Archived from groups: aus.computers,microsoft.public.win98.fat32,microsoft.public.windowsxp.general (More info?)

"Black Adder" <home@home.com> wrote in message
news:42ca6783$0$862$61c65585@uq-127creek-reader-03.brisbane.pipenetworks.com.au...
>
> "R. McCarty" <PcEngWork-NoSpam_@mindspring.com> wrote in message
> news:o uiK%23hCgFHA.2548@TK2MSFTNGP10.phx.gbl...
>> That's the one flaw in many recovery procedures. Chkdsk can and will
>> fix errors, but in the process loose data. It should be every
>> technician's
>> process to image a drive before attempting repairs.

> Oh yeah, We've all got spare 200GB Hard Drives lying around the workshop.
> We have a little disclaimer that says that we try everything in our power
> not to lose data, and that we're not responsible for any data loss. It is
> the responsibility of the consumer to protect their data. (or something
> to that effect).

A competent technician, in it to make money will! For instance: I have 8-10
extra drives on the shelf constantly, along with 4-6 boxed M/B's, a few new
400W plus power supplies, 3-5 retail boxed AMD CPU's, and an assortment of
about 50 sticks of various types of RAM (some used - some new). Also 2 each
(unopened) of WinXP Home (Full Install) and WinXP Professional (Upgrade).

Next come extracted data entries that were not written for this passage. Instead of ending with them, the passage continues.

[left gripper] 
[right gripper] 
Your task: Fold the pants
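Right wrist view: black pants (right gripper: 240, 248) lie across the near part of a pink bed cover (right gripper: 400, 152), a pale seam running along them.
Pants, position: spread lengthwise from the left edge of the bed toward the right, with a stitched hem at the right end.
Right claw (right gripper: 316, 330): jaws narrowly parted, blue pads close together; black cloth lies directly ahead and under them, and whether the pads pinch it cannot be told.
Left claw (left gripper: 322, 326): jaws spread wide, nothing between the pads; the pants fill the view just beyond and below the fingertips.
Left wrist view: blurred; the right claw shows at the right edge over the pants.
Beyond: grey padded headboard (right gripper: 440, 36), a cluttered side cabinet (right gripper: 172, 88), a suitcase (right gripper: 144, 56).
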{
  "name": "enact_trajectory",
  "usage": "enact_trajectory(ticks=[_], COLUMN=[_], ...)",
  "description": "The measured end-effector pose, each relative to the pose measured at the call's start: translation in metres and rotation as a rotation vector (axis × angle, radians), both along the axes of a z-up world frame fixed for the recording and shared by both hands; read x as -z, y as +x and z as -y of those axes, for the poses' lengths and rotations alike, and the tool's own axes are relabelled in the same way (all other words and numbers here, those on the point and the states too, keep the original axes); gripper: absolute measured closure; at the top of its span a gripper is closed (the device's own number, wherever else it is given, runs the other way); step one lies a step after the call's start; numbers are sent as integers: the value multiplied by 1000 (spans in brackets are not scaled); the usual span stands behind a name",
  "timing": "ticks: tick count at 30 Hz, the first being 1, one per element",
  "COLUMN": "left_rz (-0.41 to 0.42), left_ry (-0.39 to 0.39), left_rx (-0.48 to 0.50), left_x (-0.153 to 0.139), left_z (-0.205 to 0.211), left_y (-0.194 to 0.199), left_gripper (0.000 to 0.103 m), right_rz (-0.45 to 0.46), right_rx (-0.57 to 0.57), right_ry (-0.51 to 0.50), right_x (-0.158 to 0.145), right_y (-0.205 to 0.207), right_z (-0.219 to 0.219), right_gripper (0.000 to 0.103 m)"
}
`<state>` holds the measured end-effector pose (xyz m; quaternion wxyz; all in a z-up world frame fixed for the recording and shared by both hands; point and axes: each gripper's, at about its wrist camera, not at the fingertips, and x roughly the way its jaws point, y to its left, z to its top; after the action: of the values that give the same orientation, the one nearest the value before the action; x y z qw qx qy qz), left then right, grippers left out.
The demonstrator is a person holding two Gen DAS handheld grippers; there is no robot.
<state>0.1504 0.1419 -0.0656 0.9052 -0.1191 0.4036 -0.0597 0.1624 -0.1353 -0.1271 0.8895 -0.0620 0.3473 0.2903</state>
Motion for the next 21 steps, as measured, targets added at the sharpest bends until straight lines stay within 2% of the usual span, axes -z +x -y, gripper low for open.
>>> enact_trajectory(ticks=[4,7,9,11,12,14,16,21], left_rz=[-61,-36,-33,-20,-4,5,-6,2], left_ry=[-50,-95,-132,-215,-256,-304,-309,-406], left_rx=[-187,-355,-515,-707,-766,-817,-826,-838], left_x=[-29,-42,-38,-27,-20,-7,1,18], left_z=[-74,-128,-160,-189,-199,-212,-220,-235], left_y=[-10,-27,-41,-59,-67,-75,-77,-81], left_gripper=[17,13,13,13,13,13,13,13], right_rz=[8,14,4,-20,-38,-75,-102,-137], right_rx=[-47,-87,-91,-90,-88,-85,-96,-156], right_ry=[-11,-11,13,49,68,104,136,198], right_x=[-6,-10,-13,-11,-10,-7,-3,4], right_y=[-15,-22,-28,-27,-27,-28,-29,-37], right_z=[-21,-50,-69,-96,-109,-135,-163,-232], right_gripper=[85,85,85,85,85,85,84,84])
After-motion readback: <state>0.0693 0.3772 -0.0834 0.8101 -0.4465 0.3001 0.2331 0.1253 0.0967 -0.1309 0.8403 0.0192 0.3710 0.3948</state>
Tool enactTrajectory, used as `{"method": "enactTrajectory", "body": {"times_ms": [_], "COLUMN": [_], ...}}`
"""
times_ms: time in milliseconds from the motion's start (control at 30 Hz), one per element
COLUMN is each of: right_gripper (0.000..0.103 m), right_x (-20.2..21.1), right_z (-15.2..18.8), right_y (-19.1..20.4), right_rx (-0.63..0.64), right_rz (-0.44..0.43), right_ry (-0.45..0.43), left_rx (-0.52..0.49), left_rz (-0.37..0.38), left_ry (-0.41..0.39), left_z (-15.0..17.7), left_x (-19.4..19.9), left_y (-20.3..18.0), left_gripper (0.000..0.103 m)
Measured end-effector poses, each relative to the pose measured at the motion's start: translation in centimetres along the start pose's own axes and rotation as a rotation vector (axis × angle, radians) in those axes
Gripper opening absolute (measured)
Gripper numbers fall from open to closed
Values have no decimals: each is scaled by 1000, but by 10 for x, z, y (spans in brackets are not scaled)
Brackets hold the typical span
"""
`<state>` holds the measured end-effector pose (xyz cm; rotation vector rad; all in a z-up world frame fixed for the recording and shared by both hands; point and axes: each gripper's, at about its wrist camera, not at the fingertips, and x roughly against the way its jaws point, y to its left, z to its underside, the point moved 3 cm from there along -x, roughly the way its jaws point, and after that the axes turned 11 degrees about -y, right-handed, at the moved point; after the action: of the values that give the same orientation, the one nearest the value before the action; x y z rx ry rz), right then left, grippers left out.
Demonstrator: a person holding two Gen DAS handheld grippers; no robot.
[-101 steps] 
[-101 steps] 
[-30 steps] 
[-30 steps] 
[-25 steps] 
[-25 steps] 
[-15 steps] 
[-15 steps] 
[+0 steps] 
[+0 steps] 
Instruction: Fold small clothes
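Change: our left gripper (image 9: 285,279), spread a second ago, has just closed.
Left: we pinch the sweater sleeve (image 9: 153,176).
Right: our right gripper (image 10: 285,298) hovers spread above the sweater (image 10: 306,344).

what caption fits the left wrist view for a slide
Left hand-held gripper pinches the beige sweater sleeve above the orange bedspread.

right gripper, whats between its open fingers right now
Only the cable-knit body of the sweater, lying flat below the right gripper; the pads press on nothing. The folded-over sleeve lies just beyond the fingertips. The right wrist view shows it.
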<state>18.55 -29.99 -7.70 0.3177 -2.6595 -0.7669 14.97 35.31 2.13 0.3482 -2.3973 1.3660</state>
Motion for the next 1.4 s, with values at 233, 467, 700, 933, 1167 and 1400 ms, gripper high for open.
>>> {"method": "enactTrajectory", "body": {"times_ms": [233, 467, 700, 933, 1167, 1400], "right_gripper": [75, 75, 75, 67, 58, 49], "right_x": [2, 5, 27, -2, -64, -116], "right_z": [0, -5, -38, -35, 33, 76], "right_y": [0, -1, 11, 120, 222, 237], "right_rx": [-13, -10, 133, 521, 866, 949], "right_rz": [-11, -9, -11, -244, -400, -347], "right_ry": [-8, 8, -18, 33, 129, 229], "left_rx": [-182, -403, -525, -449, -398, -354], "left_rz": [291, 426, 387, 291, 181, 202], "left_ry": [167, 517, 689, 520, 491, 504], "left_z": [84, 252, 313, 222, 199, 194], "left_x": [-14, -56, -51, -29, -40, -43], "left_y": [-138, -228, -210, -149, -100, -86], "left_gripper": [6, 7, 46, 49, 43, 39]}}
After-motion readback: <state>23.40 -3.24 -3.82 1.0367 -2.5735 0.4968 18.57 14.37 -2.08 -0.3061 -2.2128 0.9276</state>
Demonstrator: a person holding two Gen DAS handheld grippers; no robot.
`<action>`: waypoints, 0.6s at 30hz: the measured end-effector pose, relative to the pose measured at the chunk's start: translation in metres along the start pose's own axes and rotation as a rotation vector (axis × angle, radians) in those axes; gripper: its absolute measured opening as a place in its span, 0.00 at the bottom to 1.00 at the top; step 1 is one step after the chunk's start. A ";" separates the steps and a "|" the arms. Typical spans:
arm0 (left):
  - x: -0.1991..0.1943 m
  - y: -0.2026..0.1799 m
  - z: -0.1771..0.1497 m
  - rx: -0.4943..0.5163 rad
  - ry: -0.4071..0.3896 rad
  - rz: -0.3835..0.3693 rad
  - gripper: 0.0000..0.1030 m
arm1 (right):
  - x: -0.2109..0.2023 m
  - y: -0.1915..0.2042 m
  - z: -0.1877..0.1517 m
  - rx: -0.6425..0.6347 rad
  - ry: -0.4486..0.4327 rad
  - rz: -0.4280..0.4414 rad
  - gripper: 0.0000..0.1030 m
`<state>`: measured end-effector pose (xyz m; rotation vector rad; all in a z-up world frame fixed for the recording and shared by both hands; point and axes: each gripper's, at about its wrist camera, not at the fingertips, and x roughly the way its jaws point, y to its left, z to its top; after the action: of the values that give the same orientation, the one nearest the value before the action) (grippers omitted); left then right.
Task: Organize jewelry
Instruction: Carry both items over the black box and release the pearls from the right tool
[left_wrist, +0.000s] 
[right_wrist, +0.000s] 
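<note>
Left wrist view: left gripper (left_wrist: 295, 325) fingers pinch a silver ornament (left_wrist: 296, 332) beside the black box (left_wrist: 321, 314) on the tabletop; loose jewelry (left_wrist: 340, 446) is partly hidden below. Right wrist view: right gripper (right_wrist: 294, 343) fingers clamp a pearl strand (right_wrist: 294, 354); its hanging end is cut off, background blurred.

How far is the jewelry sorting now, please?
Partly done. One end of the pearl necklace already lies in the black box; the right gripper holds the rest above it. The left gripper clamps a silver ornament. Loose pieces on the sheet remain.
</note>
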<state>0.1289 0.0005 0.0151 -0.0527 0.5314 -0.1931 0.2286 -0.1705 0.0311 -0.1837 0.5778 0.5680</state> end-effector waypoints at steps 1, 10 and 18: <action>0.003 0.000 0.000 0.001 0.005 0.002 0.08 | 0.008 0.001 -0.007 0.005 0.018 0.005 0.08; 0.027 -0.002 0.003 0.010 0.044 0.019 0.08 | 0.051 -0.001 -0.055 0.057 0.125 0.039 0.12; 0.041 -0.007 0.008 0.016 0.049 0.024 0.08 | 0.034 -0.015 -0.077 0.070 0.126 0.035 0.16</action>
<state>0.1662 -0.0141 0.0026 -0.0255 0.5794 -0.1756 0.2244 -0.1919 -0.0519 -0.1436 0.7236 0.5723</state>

I almost forgot my 3 Seagate external USB 2.0 hard drives from 120 gig up
(used specifically to image customers hard drives - before I attempt repairs
that may cause data loss). And my stock is a bit down right now. I am
waiting for an order to arrive shortly.

There is a vast difference between a technician and a hobbyist.

--
Regards,

Richard Urban

If you knew as much as you thought you know,
You would realize that you don't know what you thought you knew!
Anonymous
July 6, 2005 1:32:12 AM

Archived from groups: aus.computers,microsoft.public.win98.fat32,microsoft.public.windowsxp.general (More info?)

David wrote:
> Morning gurus,
>
> Have had a sleepless weekend. My uncle had me look at his PC on Friday
> evening: this had a 200Gb HDD, plus a 20Gb drive for backup. The 200Gb
> disk was partitioned into five drives - a 5Gb C:; then D:, E; F: all 40Gb,
> lastly G: (approx) 85Gb (all FAT32). The D: drive held My Documents
> containing (amongst other things) all the digital photos from his recent
> 12mth trek around Aust in a camper van. Until recently My Documents were
> being backed up to the separate 20Gb drive, but recently the PC had stopped
> recognising this drive - hence bringing it to me to investigate.
>
> It turned out the 20Gb backup drive had failed - no power to the drive, even
> when I took it out and tried it in another machine. Oh well, c'est la vie.
> He was running Win98SE on the machine and he also asked me to upgrade the
> machine to Win XP while I was at it. This I did, was running smoothly for
> an hour or so while I was setting up the software etc. Then for no readily
> apparent reason, the machine flashed up a BSOD (so quick I didn't get to see
> what it said) and rebooted.
>

[big cuts...]

>
> Next morning I took it to the local computer shop. The guy there plugged
> the 200Gb drive in as a slave on one of his machines (WinXP Pro). Windows

That was a bad mistake. He should have used Ghost or DiskCopy etc.
to get a copy of the critical data before linking it up to Windoze!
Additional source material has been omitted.